REQUIREMENT:
Which lines run from the one containing "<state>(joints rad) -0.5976" through the end of the material? Reproduce them exactly.

DATASET SECTION:
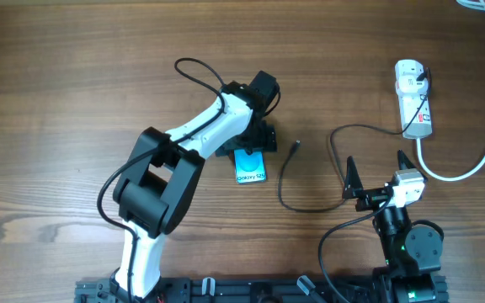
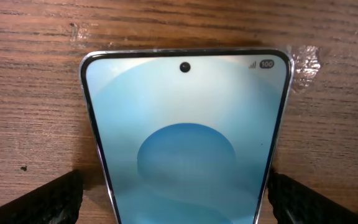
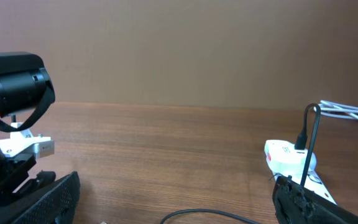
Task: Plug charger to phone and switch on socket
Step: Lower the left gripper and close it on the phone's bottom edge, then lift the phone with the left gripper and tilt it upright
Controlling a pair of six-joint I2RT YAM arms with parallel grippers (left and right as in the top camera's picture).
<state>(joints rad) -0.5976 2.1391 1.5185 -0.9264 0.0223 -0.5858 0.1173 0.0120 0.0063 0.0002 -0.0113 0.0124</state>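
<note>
The phone (image 1: 250,166) lies flat on the table, cyan-blue screen up, with "Galaxy S25" at its near edge. My left gripper (image 1: 252,145) is open and low over the phone's far end. In the left wrist view its fingers (image 2: 176,200) straddle the phone (image 2: 185,124) with a small gap on each side. The charger's black cable (image 1: 286,198) loops across the table; its connector tip (image 1: 296,147) lies loose to the right of the phone. Its black plug (image 1: 423,77) sits in the white socket (image 1: 413,105). My right gripper (image 1: 375,175) is open and empty, near the cable loop.
The socket's thick white cord (image 1: 470,172) curves off along the right edge. In the right wrist view the socket (image 3: 288,155) stands at right with the cable (image 3: 312,127) rising from it, and the left arm's wrist (image 3: 14,87) is at left.
</note>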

OUTPUT:
<state>(joints rad) -0.5976 2.1391 1.5185 -0.9264 0.0223 -0.5858 0.1173 0.0120 0.0063 0.0002 -0.0113 0.0124</state>
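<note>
The phone (image 1: 250,166) lies flat on the table, cyan-blue screen up, with "Galaxy S25" at its near edge. My left gripper (image 1: 252,145) is open and low over the phone's far end. In the left wrist view its fingers (image 2: 176,200) straddle the phone (image 2: 185,124) with a small gap on each side. The charger's black cable (image 1: 286,198) loops across the table; its connector tip (image 1: 296,147) lies loose to the right of the phone. Its black plug (image 1: 423,77) sits in the white socket (image 1: 413,105). My right gripper (image 1: 375,175) is open and empty, near the cable loop.
The socket's thick white cord (image 1: 470,172) curves off along the right edge. In the right wrist view the socket (image 3: 288,155) stands at right with the cable (image 3: 312,127) rising from it, and the left arm's wrist (image 3: 14,87) is at left.
</note>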

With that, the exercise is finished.